Who here hasn’t been prideful? Who, right here, isn’t prideful still?

Who hasn’t said: “That’s too good for me”? Who hasn’t gotten huffy, murmuring under one’s breath: “That’s beneath me.” Whose anger isn’t slowly brought to a simmer, only to remain on a low boil?

In 1981, Alasdair MacIntyre must have seen pride as the great vice of that sovereign self, the one with emotivist colorings. In After Virtue, he points out that the Aristotelian account of teleological ethics had three components. One, a state of “untutored” human nature. Two, the proper telos for an excellent, full human life: a condition of (call it) “cultivated” nature. And, three, the salient virtues, which–make no mistake–are not just the ethical “means” by which one is transformed from untutored to cultivated but also that through which one is constituted. The virtue of caritas drenches us in love, in loving charity.

Pride, so lauded among the Classical Greeks and rightly criticized by medieval Christians, has, in modernity, become the accompaniment to human beings’ inviolable autonomy and autarchy.
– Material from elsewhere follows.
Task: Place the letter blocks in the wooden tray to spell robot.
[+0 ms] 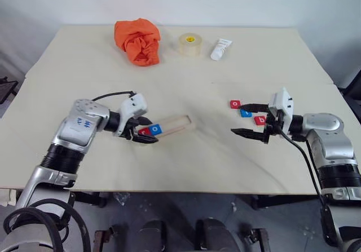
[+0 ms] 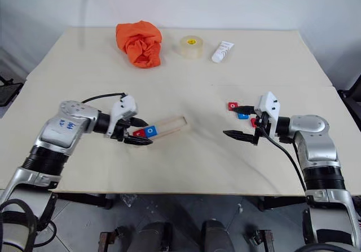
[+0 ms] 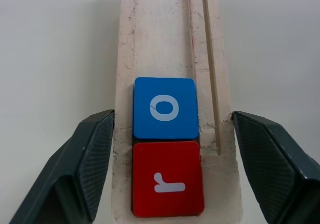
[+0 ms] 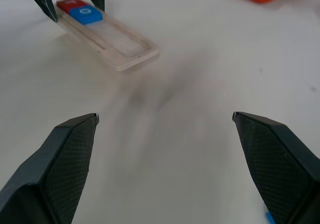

As a result, untutored nature remains untutored, glorifying at the same time in what were once vices: greed (now calculating self-interest), vanity (now fitness and physical attractiveness), excessive wealth (now financial freedom and then some), lust (now perfectly ‘natural’ sexual desire’ to be satisfied by porn or in the flesh), and envy (now, for the one so envied, ‘impressiveness’ and influential-dom).

Of course, the remedy for pride is humbling the heart. But from what source today? Which Zen master or Benedictine abbot will humble the young, headstrong one? Who–tell me: who–will mop the floors? Which leader in the C-suite will just listen as others stumble over their lines (unless, to be sure, he has learned that it’s part of “vulnerable leadership” to be engaged in “appreciative inquiry”)?

Pride, giving a free pass to the tyranny and ubiquity of the ego-self, is sanctified in liberalism and libertarianism. The former upholds pluralism, the latter the inviolability of the body and the freedom of the mind. Consequently, anything goes.

Without regnant, widely shared conceptions of the good, for what, in view of what will we humble ourselves? For what reason?

Joined by ignorance, pride sees that there is nothing whatsoever the matter. Wisdom, were it to be heard, would tell us otherwise.